I'd say it should be possible, theoretically. But you have to make sure the 40V devices don't draw more current than the 20V ones are rated for. Intuitively I'd guess they draw less, because double the voltage means the same power can be produced at half the current, but in case the 40V packs have been created for particularly heavy-duty devices (as in: a different class of tools than the 20V devices, e.g. 20V -> Electric Screwdriver, 40V -> Electric Chainsaw...) you still have to check.
It goes without saying that the 20V packs should ideally be joined without taking them apart, so you can charge them on their original charger, but it sounds like that was what you intended.
I take no responsibility for anyone elses actions. The above comment is purely speculative as I do not have access to the batteries / tools myself. Check all the facts yourself. Someone else might have gotten it wrong ;)
Yes. In series voltage is additive and current is the same.
In parallel voltage is the same and current is additive.
To make a 40V 2A battery out of 2 20V 2A batteries, you connect in series.
To make a 20V 4A battery out of 2 20V 2A batteries, you connect in parallel.
So connect your batteries in series.
That's true. I wanted only to add that with 4x 20V batteries you can double the voltage as well as current. You make 2 package of 2x 20V batteries connected in series (you connect positive of one battery with negative of the other, the same for the other pack). Then you connect the two resulting packs you built in parallel (connect the two free negatives together and the two free positives together).
The packs double the voltage, the final connection doubles the current.
You can even do the opposite with the same result: make two pack in parallel to double the current and connect the two resulting packs in series to double the voltage.
Be careful to not short circuit (connect positive with negative) as the batteries can explode or make serious damages.
Agreed! I'm not so familiar with daisy chaining the batteries except well enough to know it provides a more even discharge and less damage to individual cells. The effect on power split I'm not so sure about!
there is a bigger issue with hooking up any battery sets... especially LiPo...
The cells need to be BALANCED... the LiPo's will need a sub circuit to ensure they are peeked individually..

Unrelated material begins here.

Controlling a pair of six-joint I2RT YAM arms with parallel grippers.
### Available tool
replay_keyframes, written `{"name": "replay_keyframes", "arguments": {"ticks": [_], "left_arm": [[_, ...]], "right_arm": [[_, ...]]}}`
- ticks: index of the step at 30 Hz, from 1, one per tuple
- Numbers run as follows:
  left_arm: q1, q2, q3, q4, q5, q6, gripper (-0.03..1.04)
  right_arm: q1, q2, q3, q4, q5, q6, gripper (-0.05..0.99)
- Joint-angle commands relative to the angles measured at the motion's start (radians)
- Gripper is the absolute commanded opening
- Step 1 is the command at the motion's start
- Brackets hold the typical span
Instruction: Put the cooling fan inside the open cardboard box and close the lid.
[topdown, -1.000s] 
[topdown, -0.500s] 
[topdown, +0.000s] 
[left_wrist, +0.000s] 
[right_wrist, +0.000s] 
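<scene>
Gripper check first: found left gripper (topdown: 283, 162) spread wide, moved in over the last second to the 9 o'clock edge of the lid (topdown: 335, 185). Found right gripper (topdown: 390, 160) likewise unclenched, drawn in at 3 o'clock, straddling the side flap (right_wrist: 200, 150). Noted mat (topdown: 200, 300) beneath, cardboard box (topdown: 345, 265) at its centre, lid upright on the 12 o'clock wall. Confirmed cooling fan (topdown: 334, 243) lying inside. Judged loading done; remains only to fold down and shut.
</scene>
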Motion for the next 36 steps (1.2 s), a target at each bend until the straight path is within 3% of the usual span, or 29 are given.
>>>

the simply reason is that LiPo cells cannot be over discharged or they will likely self ignite... and or will never re-charge again.
Similarly, various NiCads, NiMh cells will also want to all be NEW, so that they all peak together when charging...
It is inadvisable to mix cells of different duty capability / charge rate / age / brand into one pack.
Simply buy a batch of new cells & build them into one pack from moment go, they will generally take 400 charges before going out of sync with each other.